• **TASK ITEM**
Scan the material below for the string "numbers", and copy every line where it shows up.

• **DATA SHOWN**
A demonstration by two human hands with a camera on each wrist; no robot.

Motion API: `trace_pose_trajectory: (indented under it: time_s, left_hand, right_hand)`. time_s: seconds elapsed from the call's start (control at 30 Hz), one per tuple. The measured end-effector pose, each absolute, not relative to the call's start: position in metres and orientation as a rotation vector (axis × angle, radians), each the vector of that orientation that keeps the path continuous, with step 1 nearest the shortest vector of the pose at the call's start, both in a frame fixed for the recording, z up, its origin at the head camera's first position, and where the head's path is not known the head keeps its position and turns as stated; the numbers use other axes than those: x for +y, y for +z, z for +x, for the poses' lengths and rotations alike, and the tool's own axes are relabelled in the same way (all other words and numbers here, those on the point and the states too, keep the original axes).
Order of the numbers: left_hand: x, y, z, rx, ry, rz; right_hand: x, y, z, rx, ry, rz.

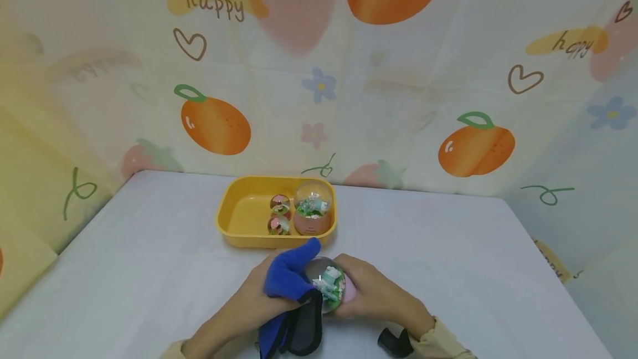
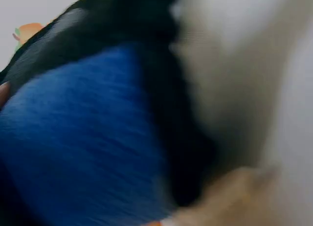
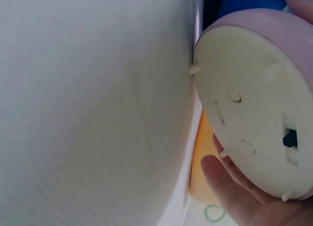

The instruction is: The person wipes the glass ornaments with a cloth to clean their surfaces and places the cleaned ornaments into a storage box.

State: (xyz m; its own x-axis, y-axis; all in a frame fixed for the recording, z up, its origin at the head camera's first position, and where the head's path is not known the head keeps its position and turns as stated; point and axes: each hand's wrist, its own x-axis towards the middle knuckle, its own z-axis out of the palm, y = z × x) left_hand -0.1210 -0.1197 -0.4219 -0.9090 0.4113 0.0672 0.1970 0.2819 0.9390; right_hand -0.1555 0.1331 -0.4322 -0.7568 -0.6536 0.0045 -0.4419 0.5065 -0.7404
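Note:
My right hand (image 1: pixel 371 287) holds a snow globe (image 1: pixel 330 290) tipped on its side, its clear dome toward the left and its pink base in my palm. Green and white figures show inside the dome. In the right wrist view the cream underside (image 3: pixel 244 94) has small feet and a dark switch. Blue-and-black fabric, looking like a glove (image 1: pixel 289 276), is gripped by my left hand (image 1: pixel 256 292) against the dome. It covers part of that hand and hides some fingers. Blurred blue fabric fills much of the left wrist view.
Behind the hands stands a yellow tray (image 1: pixel 249 240). On its right side are a larger snow globe (image 1: pixel 312 215) with a pink base and two small globes, one (image 1: pixel 279 226) nearer the front. A black curved piece (image 1: pixel 395 342) is by the right wrist. Printed cloth hangs behind the white table (image 1: pixel 423 226).

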Motion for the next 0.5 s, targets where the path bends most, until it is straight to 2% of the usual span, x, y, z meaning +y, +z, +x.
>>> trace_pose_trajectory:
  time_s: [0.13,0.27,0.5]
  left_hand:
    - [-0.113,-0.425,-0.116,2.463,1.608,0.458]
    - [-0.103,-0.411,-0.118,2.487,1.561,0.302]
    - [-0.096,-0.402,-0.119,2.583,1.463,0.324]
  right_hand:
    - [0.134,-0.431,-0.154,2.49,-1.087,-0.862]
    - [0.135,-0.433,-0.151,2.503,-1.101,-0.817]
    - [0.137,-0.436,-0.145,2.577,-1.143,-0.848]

• **EXERCISE OUTPUT**
Motion API: `trace_pose_trajectory: (indented under it: time_s, left_hand, right_hand)`. time_s: seconds elapsed from the call's start (control at 30 Hz), one per tuple. The measured end-effector pose, each absolute, not relative to the call's start: position in metres and orientation as a rotation vector (axis × angle, radians), each the vector of that orientation that keeps the path continuous, with step 1 nearest the shortest vector of the pose at the call's start, both in a frame fixed for the recording, z up, its origin at the head camera's first position, and where the head's path is not known the head keeps its position and turns as stated; the numbers use other axes than those: x for +y, y for +z, z for +x, for the poses' lengths and rotations alike, and the tool's own axes are relabelled in the same way (all other words and numbers here, those on the point and the states too, keep the original axes).
Order of the numbers: left_hand: x, y, z, rx, ry, rz; right_hand: x, y, z, rx, ry, rz.

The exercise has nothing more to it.